„Es ist nicht nur eine Mode, sondern tatsächlich eine reale Veränderung“, sagte Andrea Nahles (SPD) bei ihrem Gespräch im Dortmunder U. Eine reale Veränderung, die nicht nur die Zukunft der Arbeit, sondern auch und insbesondere die der Bildung betrifft. Doch die Universitäten halten immer noch an Vorlesungen fest, einer Lehrform aus dem Mittelalter, als Bücher kostbar und selten waren. Dabei boomen hochwertige Kurse im Netz, die sogenannten MOOCs (Massive Open Online Courses).
„Die Hochschulen kommen mit dieser rasanten Entwicklung nicht mit. Veraltete Strukturen sowie fehlende finanzielle und personelle Mittel können hierfür als Gründe angeführt werden. Vielleicht wurde auch die Bedeutung der Digitalisierung für Hochschulen schlichtweg verkannt. Nur schleppend fügen sich die Unis dem digitalen Trend“, stellte die pharetis GmbH, die auf digitale Dienstleistungen für Studierende (und Firmen, deren Zielgruppe Studierende sind) spezialisiert ist, schon im Februar fest. Mit uniturm.de betreibt die Firma eine eigene, kommerzielle hochschulübergreifende Lern- und Austauschplattform.
Studis im Netz – und die Hochschulen?
Die meisten deutschen Hochschulen haben die Digitalisierung einfach „verschlafen“, so die pharetis GmbH. Sie stellt fest, dass zwar 42 Prozent aller Online-Nutzer ab 14 Jahre Facebook nutzen (ARD/ZDF-Onlinestudie 2015), aber nur 15 Prozent der Hochschulen in sozialen Netzwerken aktiv seien.
Die RUB postet fast täglich auf Facebook Neuigkeiten aus der Forschung, Studienorganisation und sogar Tipps zur Campus-Kultur.
Bundesweiter Thinktank mit Unis und Bertelsmann
Nun ist Imagearbeit und Service auf Facebook ja nicht der Digitalisierung der Lehre letzter Schluss. „Es ist so eine komische Sache mit der Digitalisierung der Hochschullehre in Deutschland“, schreibt Philipp Höllermann, E-Learning-Experte von der Internationalen Hochschule Bad Honnef-Bonn (IUBH), in einem Artikel für das Hochschulforum Digitalisierung. Es werde viel geredet, es gebe viele Pilotprojekte und Initiativen, diese zu finanzieren. Allerdings bewegten sich diese Projekte auf individueller Ebene und seien selten in größere (digitale) Rahmen eingebunden. „Außerdem verschwinden viele Initiativen, sobald die Förderung eingestellt wird oder die Initiatoren die Einrichtung verlassen“, sagt Höllermann.
Das Hochschulforum Digitalisierung versteht sich als bundesweiter „Thinktank“, der das Thema voranzubringen versucht, erklärt Sebastian Horndasch vom Forum. Gefördert wird der Arbeitskreis vom Bundesforschungsministerium. KooperationspartnerInnen sind der Stifterverband, das der Bertelsmann-Stiftung nahestehende Centrum für Hochschulentwicklung (CHE) und der Hochschulrektorenkonferenz.
RUB zwischen digitalem Handapparat und weltweitem Kurs für alle
An der Ruhr-Universität kennen wohl die meisten Studierenden die E-Learning-Plattformen Moodle und Blackboard. Obwohl beide Plattformen über zahlreiche Funktionen wie Foren oder Online-Tests verfügen, nutzen die meisten DozentInnen sie bloß, um Texte hochzuladen.

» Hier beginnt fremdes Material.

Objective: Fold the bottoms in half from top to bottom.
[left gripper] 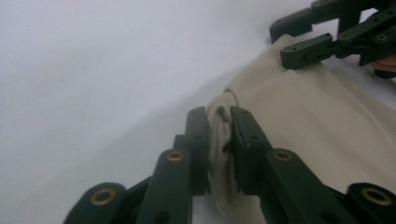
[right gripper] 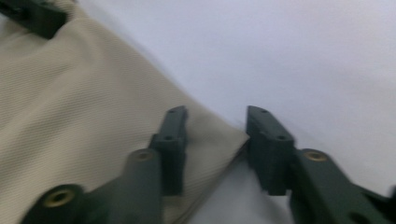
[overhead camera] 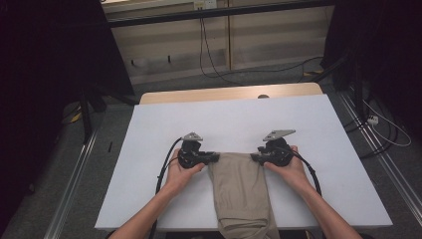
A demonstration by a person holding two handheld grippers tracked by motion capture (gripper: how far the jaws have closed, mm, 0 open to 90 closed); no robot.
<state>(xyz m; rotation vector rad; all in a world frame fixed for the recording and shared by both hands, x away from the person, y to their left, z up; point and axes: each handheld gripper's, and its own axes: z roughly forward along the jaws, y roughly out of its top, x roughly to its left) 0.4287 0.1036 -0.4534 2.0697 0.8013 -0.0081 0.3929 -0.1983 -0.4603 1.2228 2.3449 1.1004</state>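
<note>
A folded beige cloth [overhead camera: 241, 189] lies on the white table [overhead camera: 224, 119] at the front centre, and its near end hangs over the front edge. My left gripper [overhead camera: 215, 157] is at the cloth's far left corner. In the left gripper view its jaws [left gripper: 218, 126] are shut on a bunched fold of the cloth [left gripper: 303, 116]. My right gripper [overhead camera: 255, 157] is at the far right corner. In the right gripper view its jaws [right gripper: 215, 116] stand apart astride the cloth's corner [right gripper: 70, 102], with one jaw over the fabric and the other over bare table.
A wooden strip [overhead camera: 229, 93] runs along the table's far edge. Beyond it, cables [overhead camera: 209, 59] trail over the floor. Metal rails [overhead camera: 378, 144] flank the table on both sides, and a dark stand [overhead camera: 89, 107] is at the left. White table surface stretches beyond and beside the cloth.
</note>
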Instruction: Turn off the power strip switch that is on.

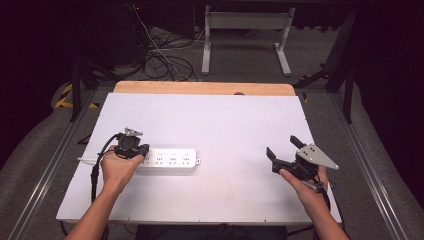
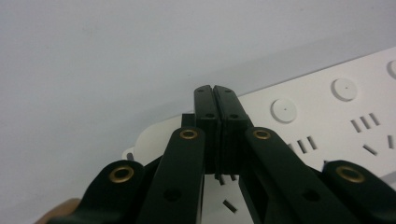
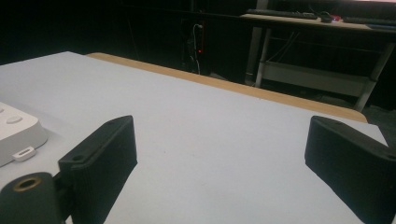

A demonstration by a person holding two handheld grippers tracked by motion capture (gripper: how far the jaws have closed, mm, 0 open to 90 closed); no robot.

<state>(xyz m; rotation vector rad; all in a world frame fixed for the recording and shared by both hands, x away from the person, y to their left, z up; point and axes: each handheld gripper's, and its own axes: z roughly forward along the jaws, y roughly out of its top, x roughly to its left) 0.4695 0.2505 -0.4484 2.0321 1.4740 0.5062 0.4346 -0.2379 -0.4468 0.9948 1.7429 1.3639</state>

Oft mangelt es an Zeit und Geld, einen Kurs zeitgemäß und interaktiv aufzubauen, manchmal am Willen. Statt sich über neue didaktische Konzepte Gedanken zu machen, halten viele DozentInnen, etwa in der Geschichtswissenschaft, (teils rechtswidrig) an der Anwesenheitspflicht fest.
Dabei unternimmt die RUB mit einer Stabsstelle unter dem Label „RUBeL“ vielfältige Anstrengungen, das E-Learning an der Uni voranzubringen. Die Stabsstelle organisiert etwa den „5×5000“-Wettbewerb, der in jedem Semester fünf Projekte mit jeweils 5.000 Euro fördert.
Kürzlich ist das MOOC-Projekt gestartet. MOOC steht für „Massive Open Online Course“ – Online-Kurse, die von allen Interessierten weltweit belegt werden können. Elite-Universitäten wie das MIT oder Harvard bieten auf der Plattform edX schon länger kostenlose Kurse an. 2013 sagte Anant Agarwal, edX-CEO und Ex-MIT-Informatik-Professor, zu „Zeit Online“: „Jahrhundertelang hat sich die höhere Bildung nicht verändert, jetzt kommt der Wandel.